NA-120 has already proved to be susceptible to PTI inroads, even without Panama, which makes it an ideal constituency for observing which direction the wind is blowing in. PTI’s Dr Yasmin Rashid was able to erode PML-N’s substantial 2008 victory margin by 17 per cent in 2013, in a direct contest with Mr Sharif. This was almost three times larger than the reduction in PML-N’s margin of 6pc in Lahore district overall. Hence, there is no reason to believe that PML-N is unlikely to face a fight if PTI’s message is resonating with voters.

The NA-120 by-election is by no means an ordinary poll.

How do we infer the direction of the wind from the result?
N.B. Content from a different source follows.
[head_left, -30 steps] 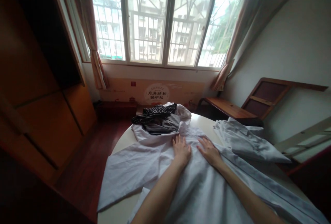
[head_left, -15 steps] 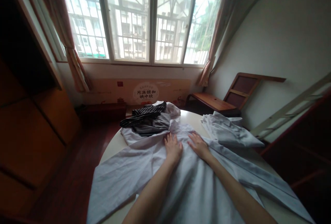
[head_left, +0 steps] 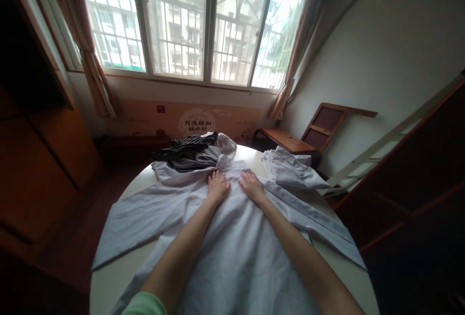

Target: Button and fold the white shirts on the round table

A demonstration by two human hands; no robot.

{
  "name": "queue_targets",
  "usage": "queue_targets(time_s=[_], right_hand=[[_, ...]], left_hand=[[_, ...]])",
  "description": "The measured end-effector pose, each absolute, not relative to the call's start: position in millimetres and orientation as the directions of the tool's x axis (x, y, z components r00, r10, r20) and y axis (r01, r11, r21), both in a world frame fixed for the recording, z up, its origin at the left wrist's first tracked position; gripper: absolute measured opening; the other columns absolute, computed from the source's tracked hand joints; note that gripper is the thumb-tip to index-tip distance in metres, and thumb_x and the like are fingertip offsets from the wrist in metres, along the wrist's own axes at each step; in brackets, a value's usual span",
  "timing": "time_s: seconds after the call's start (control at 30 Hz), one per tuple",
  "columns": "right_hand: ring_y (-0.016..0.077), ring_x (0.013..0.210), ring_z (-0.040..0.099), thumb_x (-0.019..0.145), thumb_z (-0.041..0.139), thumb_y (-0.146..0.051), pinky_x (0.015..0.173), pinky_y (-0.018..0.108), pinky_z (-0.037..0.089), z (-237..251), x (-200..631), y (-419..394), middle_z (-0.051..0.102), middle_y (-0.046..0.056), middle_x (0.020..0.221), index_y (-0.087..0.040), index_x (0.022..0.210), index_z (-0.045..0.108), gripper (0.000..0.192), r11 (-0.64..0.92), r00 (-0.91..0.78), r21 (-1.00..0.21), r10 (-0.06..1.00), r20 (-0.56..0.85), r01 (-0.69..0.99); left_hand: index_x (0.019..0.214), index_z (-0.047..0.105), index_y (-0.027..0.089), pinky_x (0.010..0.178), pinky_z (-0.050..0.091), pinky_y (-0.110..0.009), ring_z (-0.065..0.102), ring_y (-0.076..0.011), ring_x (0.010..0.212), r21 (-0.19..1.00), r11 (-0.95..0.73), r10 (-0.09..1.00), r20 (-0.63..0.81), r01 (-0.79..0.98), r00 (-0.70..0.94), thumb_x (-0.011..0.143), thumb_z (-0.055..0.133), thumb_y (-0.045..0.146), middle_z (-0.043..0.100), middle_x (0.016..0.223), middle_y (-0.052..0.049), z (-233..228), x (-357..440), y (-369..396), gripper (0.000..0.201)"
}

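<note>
Clearly, in the head view, a white shirt (head_left: 232, 237) is spread flat across the round table (head_left: 109, 281), its sleeves laid out to either side. The left hand (head_left: 218, 186) and the right hand (head_left: 251, 186) are pressed palm-down near the collar, just beside each other, fingers extended and nothing grasped; the cloth is judged to be held flat and smoothed rather than gripped. Beyond the collar a dark striped garment (head_left: 189, 152) is piled, touching the shirt's far edge. A second folded white garment (head_left: 290, 172) is set to the right, probably kept apart from the work. A wooden chair (head_left: 312, 133) is seen against the wall under the window (head_left: 189, 19).
</note>
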State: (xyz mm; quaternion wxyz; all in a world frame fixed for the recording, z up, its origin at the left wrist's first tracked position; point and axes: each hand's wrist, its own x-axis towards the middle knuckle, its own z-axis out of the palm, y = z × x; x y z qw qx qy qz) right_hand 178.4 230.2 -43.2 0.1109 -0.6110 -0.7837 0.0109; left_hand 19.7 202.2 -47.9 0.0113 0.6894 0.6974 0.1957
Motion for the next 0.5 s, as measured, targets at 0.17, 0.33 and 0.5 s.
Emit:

PML-N claims that voters are incensed at the establishment for usurping the power of their vote and dismissing their prime minister — their guarantor of development. The two gauges of whether this claim holds will be high turnout and PML-N maintaining its 2013 victory margin of 26pc. An increase in this margin should really worry PTI as it will show the limits of a campaign built solely around Panama.

However, a fall in the PML-N victory margin below 10pc to 15pc and a lackadaisical turnout should worry the ruling party. This would indicate the possibility of a growing constituency for the accountability of the Sharif family. This would also give rise to fears that central Punjabis may turn their backs on PML-N because they see the judgement as a sign of waning political authority. This is the infamous dismissal effect that has been empirically established for Punjab in the 1990s, where the ruling party dismissed through the Eighth Amendment was penalised in the subsequent election. At a minimum, such a result would embroil the party as it chooses its leader for 2018.
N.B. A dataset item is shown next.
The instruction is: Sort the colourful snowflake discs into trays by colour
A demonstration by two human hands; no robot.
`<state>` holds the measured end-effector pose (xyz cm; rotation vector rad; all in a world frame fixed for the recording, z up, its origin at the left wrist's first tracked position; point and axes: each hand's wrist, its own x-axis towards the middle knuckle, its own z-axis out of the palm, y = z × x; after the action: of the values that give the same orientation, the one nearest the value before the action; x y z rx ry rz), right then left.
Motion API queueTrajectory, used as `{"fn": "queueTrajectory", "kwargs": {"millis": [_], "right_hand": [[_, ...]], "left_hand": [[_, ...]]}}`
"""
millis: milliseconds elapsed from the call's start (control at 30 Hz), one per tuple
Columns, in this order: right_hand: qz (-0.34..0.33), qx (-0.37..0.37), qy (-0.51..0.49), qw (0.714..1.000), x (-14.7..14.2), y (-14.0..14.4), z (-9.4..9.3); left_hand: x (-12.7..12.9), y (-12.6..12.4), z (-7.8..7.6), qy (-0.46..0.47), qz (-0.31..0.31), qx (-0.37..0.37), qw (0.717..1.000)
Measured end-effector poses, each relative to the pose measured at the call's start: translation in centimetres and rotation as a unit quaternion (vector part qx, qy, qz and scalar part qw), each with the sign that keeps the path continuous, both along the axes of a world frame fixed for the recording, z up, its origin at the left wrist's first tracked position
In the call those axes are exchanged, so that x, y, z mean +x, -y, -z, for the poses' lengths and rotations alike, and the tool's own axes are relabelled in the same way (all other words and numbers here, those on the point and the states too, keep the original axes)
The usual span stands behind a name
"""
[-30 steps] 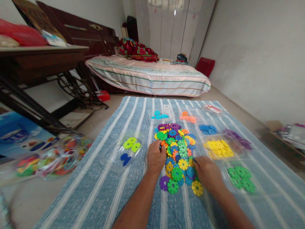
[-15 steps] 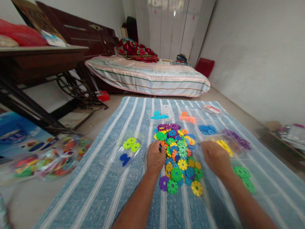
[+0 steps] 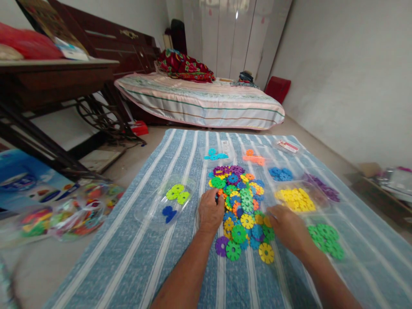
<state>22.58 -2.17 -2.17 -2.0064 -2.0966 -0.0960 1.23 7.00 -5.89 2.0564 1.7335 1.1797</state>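
Head view, and I read no writing: a white label [image 3: 287, 146] far beyond my fingertips is too small to make out. My left hand [image 3: 210, 211] is curled knuckles-up on the near left edge of the mixed pile of coloured discs [image 3: 240, 201]; I cannot tell whether it grips one. My right hand [image 3: 287, 228] lies loosely spread on the pile's right edge, its fingertips touching discs, holding nothing I can see. Just right of those fingers sit the yellow discs [image 3: 295, 199] and green discs [image 3: 325, 241] in clear trays. Left of my left fingers, past a bare strip of striped cloth [image 3: 128, 253], stands a tray with lime and blue discs [image 3: 174, 201].
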Motion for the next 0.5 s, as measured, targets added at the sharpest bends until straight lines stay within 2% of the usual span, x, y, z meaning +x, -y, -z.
{"fn": "queueTrajectory", "kwargs": {"millis": [167, 333, 500], "right_hand": [[-0.052, -0.031, -0.022, 0.998, 0.4, 0.4, 1.3], [-0.047, -0.051, -0.034, 0.997, 0.5, 0.6, 2.3], [-0.037, -0.077, -0.062, 0.994, 0.4, 0.8, 1.9]], "left_hand": [[0.0, 0.0, -0.1, 0.002, 0.002, -0.001, 1.0], [0.0, -0.1, -0.1, 0.0, 0.003, -0.005, 1.0], [0.1, -0.1, 0.1, -0.004, 0.002, 0.0, 1.0]]}}
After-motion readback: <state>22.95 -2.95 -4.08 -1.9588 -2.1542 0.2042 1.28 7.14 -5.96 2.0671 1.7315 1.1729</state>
The result will also reveal PTI’s ability to take the fight to areas where PML-N’s local organisation is entrenched, which has implications beyond the by-election. NA-120 contains two provincial assembly constituencies: PP-139 and PP-140. In 2013, Dr Rashid’s main gains were concentrated in PP-140, where PML-N replaced their MPA who had won the 2002 and 2008 elections with a new candidate in 2013. PP-139, on the other hand, has an experienced and entrenched local organisation that goes back decades and it is here that she failed to make inroads.

Our analysis shows that in 2013 around 19pc of PP-140’s polling stations were closely contested, where PTI either won or lost by a margin of less than 5pc. The equivalent figure for PP-139 is 5pc. We also find a much larger reduction in PML-N’s victory margin (18pc) in polling stations that were not closely contested in PP-140 compared to the fall (7pc) in similar stations in PP-139. To win 2018 PTI will have to demonstrate the ability to break into areas like PP-139 where PML-N is entrenched and the result will reveal their readiness to do so.
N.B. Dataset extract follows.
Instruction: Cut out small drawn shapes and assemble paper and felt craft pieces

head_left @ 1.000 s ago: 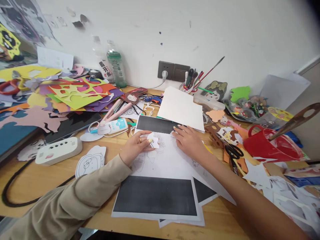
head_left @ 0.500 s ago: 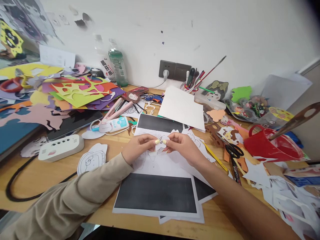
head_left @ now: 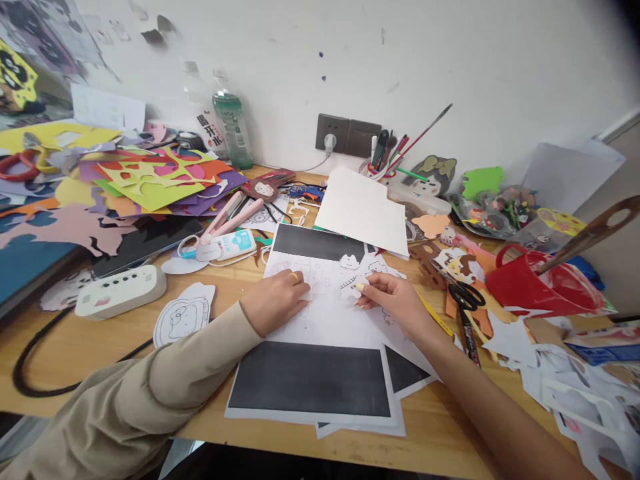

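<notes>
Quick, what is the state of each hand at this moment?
Left hand: over the sheet, nothing seen held; open or closed cannot be told.
Right hand: closed, holding a paper cutout.

One head-worn camera looks forward and down (from quite near) at the desk (head_left: 435, 433), the wall (head_left: 280, 80) beyond.

The small white paper cutout (head_left: 348, 289) bears black line marks, seemingly ladder-like. The rectangular white paper sheet (head_left: 320, 328) shows solid black bands.
</notes>
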Motion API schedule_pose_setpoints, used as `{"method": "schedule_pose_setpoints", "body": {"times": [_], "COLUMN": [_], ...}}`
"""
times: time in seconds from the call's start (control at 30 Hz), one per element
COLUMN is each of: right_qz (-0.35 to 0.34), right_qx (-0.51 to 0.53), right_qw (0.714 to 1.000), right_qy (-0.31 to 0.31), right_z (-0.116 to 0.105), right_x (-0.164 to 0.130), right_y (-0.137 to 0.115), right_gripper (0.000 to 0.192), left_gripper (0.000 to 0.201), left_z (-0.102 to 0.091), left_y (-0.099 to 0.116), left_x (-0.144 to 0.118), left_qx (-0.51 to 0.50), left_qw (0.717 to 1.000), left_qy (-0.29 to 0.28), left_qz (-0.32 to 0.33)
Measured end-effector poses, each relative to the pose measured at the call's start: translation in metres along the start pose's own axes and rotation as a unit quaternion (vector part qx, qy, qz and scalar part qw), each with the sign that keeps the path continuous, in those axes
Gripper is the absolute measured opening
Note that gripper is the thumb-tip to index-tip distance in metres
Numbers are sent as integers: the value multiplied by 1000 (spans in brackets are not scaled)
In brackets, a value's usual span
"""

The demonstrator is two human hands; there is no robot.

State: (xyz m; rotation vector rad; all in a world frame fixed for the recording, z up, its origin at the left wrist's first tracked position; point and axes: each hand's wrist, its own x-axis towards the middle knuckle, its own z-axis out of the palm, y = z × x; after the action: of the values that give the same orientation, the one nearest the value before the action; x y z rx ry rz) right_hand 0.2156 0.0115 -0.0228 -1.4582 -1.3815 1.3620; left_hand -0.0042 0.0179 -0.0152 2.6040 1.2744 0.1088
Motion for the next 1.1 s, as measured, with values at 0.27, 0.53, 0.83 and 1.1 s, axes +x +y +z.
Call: {"method": "schedule_pose_setpoints", "body": {"times": [0.27,0.53,0.83,1.1], "right_qz": [-10,-16,-23,-52], "right_qx": [16,10,-5,-78], "right_qw": [1000,1000,1000,995], "right_qy": [18,19,-11,-15], "right_z": [-9,-15,-11,-7], "right_x": [-4,-8,-8,-8], "right_y": [5,4,8,14], "right_gripper": [19,18,20,17], "left_gripper": [27,27,27,34], "left_z": [1,2,-18,-28], "left_y": [12,13,4,-27], "left_x": [-4,-2,-12,-21], "left_qx": [134,201,267,293], "left_qw": [990,979,956,924], "left_qy": [-12,2,87,107], "left_qz": [34,44,-83,-222]}}
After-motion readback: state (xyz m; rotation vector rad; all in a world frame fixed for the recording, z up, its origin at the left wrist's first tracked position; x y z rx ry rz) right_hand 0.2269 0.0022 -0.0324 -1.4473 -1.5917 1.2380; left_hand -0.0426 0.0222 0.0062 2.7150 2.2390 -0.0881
The result will also show whether PTI continues to resonate with women, an important group they were able to mobilise in the 2013 elections in NA-120. The general impression is that women mobilised in support of PTI beyond NA-120 as well. An analysis of 2013 polling station level returns for NA-120 show that women did, indeed, give an edge to PTI especially in closely contested stations. We find that PML-N’s victory margin was on average 6pc less in a woman’s station compared to the male station in the same closely contested polling station neighborhood. The NA-120 result will show whether PTI’s single issue campaign is able to galvanise women or is not resonating with them.

These signposts will influence important decisions such as holding early elections, the decision to deepen the PTI campaign around Panama and PML-N’s choice of leader for 2018. It will also tell us who is likely to inherit the wind in 2018!

Ali Cheema is a senior research fellow at IDEAS and an associate professor of economics at Lums.

Ahsan Tariq is a research assistant at IDEAS.